Now, I’m not sure I fancy any of those. I tried the oil industry over the summer with my internship at BP. They even offered me a job. But I don’t think I want to work for them. The place was excellent, and I loved the work ethic (and bonuses!), however the whole industry seems overwhelmed by Powerpointitis, and job security isn’t exactly there at the moment (the industry is in the middle of a big hiring boom, so pretty soon there’ll be too many geologists and not enough oil to find). A PhD doesn’t quite float my boat either – the majority of academics (well, the majority of the noisy ones who you hear about and end up having most contact with) are so stuffy and up themselves, I couldn’t imagine working with them or even worse turning in to one of them.

Which leaves the obvious(?) option – grad medicine.

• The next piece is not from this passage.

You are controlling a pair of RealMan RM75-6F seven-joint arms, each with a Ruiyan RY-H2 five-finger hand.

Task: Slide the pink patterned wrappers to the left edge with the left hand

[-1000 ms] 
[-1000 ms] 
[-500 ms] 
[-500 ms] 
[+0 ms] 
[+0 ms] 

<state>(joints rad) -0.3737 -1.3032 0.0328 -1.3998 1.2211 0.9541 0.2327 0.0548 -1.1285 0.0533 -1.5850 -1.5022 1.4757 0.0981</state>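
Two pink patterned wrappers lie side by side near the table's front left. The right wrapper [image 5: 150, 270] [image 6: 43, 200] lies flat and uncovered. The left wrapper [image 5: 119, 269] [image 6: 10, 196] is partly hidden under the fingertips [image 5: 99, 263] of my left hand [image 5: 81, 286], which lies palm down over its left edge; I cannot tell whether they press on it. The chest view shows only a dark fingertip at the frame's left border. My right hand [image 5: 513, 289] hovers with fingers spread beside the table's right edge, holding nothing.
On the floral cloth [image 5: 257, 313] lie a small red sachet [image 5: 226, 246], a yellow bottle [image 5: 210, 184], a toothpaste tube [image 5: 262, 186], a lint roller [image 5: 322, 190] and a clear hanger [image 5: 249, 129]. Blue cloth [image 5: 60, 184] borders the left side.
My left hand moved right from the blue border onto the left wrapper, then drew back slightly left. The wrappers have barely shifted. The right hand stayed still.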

Medicine has always been in the back of my mind, right from sixth form where I opted to go down a physicsy route through to university. I considered switching at the end of first year, but my grades were nowhere near good enough (you need to get around 120% in your exams I believe). And hanging around medics/working in a pharmacy/joining St John has got me more and more interested in the whole medical lark.

My mind is pretty much made up. Now all I have to do is get a first this year, apply to do medicine, get accepted, then do four years of very intense study (no vacations!) :S But I might as well give it a go while I’m still young (and foolish?) – nothing much to lose, and I can always fall back on oil assuming there’s still jobs available!

What else? Oh yes, Part III. This is for the MSci, and takes the form of one term of project and one term of lectures shared with the Part IIs. My project is on water – more specifically, sitting up in the Bullard doing seismic imaging of the Southern Ocean around the Falklands. This involves processing lots of old oil data from 1993 to look at relfections caused by water of different density/salinity/temperature (much like these guys), then try and work out what these reflections show and why they show them. It’s much more interesting that it sounds, honest! When I get time I’ll post some pictures…

Outside of academic stuff, life is moving along. I’ve moved into a house out in Trumpington, which is awesome because there’s a fantastic pub nearby serving 28oz steaks, and it’s a reasonable cycle ride up to the Bullard/into town to burn off the stupid amount of fat and calories I must gain from one of those steaks. I’ve completed a PTA course, which means that it makes it easier for me to seriously damage someone if I screw up. And I’ve discoved the joys of Twitter and facebook schadenfreude (hunt out the twats from school and see if they really are “earning two million pounds a week” of if instead their life sucks – I haven’t found one of the former yet).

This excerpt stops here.